The shell thickness could be decreased from 0.9 to 0.7μm by decreasing the operating temperature from room conditions to 4°C. PVA microbubbles had a shelf life of several months and are capable of carrying hydrophobic drugs, charged polymers (e.g., DNA) and targeting ligands.
d) Surfactant Shell:Microbubbles stabilized by mixtures of the synthetic surfactants SPAN-40 and TWEEN-40 were formulated by Wheatley et al 17, 18.The SPAN/TWEEN solution was sonicated in the presence of air to form stable microbubbles. Using a Langmuir trough, they were able to establish the correct ratio of SPAN to TWEEN (roughly 1:1) to use for maximum film stability. Interestingly, they showed that surfactant derived from sonicated micro-bubbles was more stable (i.e., was capable of reaching higher collapse pressures on the Langmuir trough) than that used in the precursor solution, indicating that the sonication process modified the surfactant to form a more stable film 18.
e) Polyelectrolyte Multilayer Shells:A new class of polymer-surfactant shell hybrids was recently introduced that involves polyelectrolyte multilayer (PEM) shells on preformed microbubbles. The preformed microbubbles are coated with a charged surfactant or protein layer, which serves as a substrate for PEM deposition. The layer-by-layer assembly technique is used to sequentially adsorb oppositely charged polyions to the microbubble shell. Shchukin et al 19., were the first to report PEM deposition onto microbubbles.They used the polymers poly(allylamine hydrochloride) (PAH) and poly(styrene sulfonate) (PSS) for the polyion pair. This system gave a relatively uniform PEM coating that provided the microbubbles with remarkable stability.

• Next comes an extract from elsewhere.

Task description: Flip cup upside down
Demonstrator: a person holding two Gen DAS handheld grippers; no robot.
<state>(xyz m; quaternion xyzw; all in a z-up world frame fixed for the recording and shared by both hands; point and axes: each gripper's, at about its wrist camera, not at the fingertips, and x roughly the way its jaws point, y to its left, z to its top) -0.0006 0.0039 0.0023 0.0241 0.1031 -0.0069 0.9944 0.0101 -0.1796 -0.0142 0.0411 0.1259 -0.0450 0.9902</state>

Borden et al 20., developed a PEM microbubble with phospholipid containing the cationic head group tri methyl ammonium propane (TAP) as the underlying shell and DNA and poly (L-lysine) (PLL) as the poly ion pair. Interestingly, the PEMs formed as islands owing to phase separation of the phospholipid species in the shell. The formation of such islands may be useful for surface compartmentalization for multi-functional microbubbles that require both ligand-receptor mediated adhesion and drug release through ultrasound-triggered fragmentation. Lentacker et al 21., Described a multilayer microbubble in which albumin microbubbles were coated with DNA and PAH, where the latter layer served to bind and protect the DNA from enzymatic degradation.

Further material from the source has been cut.